- _Task goal_
Please make sure what you return matches the listing below exactly, minus its pictures.

- _Available data_

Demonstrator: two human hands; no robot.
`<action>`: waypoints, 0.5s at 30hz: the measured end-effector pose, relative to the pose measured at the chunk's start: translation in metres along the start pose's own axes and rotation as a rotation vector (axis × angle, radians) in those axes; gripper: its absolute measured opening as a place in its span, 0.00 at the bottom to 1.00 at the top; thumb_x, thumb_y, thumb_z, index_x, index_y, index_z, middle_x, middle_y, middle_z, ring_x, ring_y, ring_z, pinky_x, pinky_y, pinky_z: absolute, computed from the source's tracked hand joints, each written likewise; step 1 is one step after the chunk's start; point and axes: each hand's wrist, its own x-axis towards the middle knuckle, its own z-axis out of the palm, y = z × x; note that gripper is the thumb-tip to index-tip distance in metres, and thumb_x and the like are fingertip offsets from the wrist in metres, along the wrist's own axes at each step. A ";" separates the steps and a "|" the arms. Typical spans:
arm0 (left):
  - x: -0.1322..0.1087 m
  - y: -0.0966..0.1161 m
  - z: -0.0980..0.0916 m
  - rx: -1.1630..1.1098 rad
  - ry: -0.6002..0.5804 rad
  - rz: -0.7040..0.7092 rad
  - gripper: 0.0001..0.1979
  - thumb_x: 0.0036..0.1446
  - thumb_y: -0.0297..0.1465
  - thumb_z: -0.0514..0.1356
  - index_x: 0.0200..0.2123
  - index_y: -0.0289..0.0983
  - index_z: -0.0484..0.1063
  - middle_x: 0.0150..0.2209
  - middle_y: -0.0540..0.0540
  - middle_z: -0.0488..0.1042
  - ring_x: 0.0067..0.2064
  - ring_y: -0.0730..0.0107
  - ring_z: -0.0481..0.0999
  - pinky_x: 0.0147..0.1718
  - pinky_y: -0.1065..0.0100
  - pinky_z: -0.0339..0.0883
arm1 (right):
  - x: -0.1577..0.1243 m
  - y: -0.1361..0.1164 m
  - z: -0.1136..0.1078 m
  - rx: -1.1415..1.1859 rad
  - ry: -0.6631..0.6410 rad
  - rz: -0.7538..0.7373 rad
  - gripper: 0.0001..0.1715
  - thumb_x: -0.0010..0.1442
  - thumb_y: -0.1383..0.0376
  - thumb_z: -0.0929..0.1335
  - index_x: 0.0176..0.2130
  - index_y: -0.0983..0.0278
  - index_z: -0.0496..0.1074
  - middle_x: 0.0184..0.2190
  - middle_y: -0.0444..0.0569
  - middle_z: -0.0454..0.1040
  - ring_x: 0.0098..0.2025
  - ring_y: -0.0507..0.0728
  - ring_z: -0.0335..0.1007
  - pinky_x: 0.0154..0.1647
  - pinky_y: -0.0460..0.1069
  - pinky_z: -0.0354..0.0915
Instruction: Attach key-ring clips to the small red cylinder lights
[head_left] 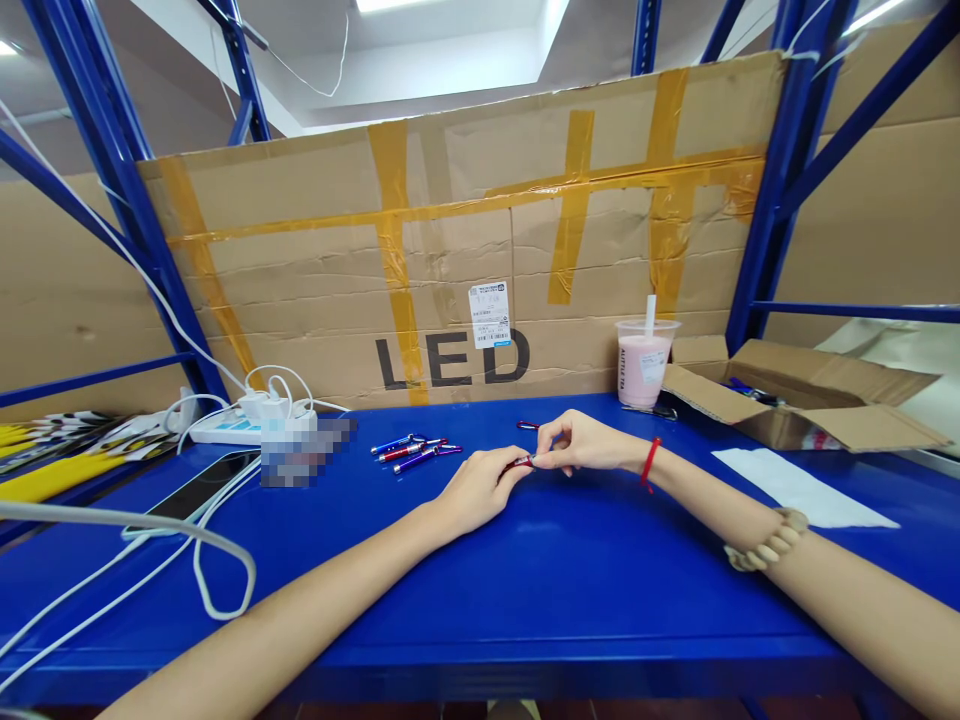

- _Exercise solution_
Demonstrator: two human hands; no robot.
`<action>`: waypoints, 0.5s at 30hz: the measured end-effector pose, relative to the pose measured at the chunk's start: translation in metres along the start pose's own axes and rotation as a rotation vector (axis × angle, radians) in those axes; gripper: its absolute measured opening as a place in its span, 0.00 at the bottom to 1.00 at the top; thumb_x, thumb_y, thumb_z, index_x, index_y, index_z, middle_x, middle_y, middle_z, ring_x, ring_y, ring_z, pinky_x, pinky_y, pinky_z: absolute, computed from the source's tracked hand joints, each written likewise; step 1 is one step after the chunk's start; point and axes: each hand's wrist, its own x-axis towards the middle knuckle, its own z-axis out of the palm, y = z × x; note that gripper is the thumb-tip to index-tip distance in metres, and thumb_x and the like are fingertip offsets from the wrist in metres, along the wrist's own axes at each step. A ";" separates the steps and a "|" the arms. Typical spans:
arm0 (left):
  - x: -0.1322..0.1087 m
  - y: -0.0966..0.1161 m
  - z: -0.0980..0.0916 m
  - rx: -1.1630..1.1098 rad
  - ry: -0.6002..0.5804 rad
  - rz: -0.7040..0.7092 rad
  - gripper: 0.0001..0.1979
  - thumb_x: 0.0036..0.1446
  - thumb_y: -0.0297..0.1465
  - thumb_z: -0.0514..0.1356
  - index_x: 0.0200..0.2123
  - index_y: -0.0289..0.0983
  - index_z: -0.0484..0.1063
  - middle_x: 0.0150..0.2209
  - middle_y: -0.0540..0.0540
  - middle_z: -0.0488..0.1042
  - ring_x: 0.0067..0.2064
  - ring_y: -0.0730..0.0107
  - ring_z: -0.0481..0.0999
  - pinky_x: 0.0147..0.1718
  - pinky_y: -0.1065..0.0100
  - pinky_z: -0.0339..0.0883
arm1 (right):
  - x: -0.1577..0.1243 m
  - y: -0.1361..0.1164 m
  - z: -0.1136..0.1078 m
  - rx: -1.1415..1.1859 rad
  - ry: -0.6631..0.6410 rad
  - rz: -0.7538..0.7373 rad
  - gripper: 0.0001..0.1715
  - thumb_x: -0.0010..0.1442
  - thumb_y: -0.1383..0.0376
  - thumb_z: -0.0929..0.1335
  - index_x: 0.0176..0.2130
  - index_y: -0.0983..0.0278
  - index_z: -0.0496..0.1074
  - middle_x: 0.0184..0.2190
  - middle_y: -0.0444..0.0569
  - middle_z: -0.0454..0.1040
  - ring_x: 0.0098..0.2025
  - ring_y: -0.0507..0.0728
  - ring_z: -0.0335..0.1007
  - pinky_x: 0.0154..0.1647
  - pinky_y: -0.0460..0.1069
  - pinky_z: -0.0354..0.0915
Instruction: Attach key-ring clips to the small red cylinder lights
[head_left] 

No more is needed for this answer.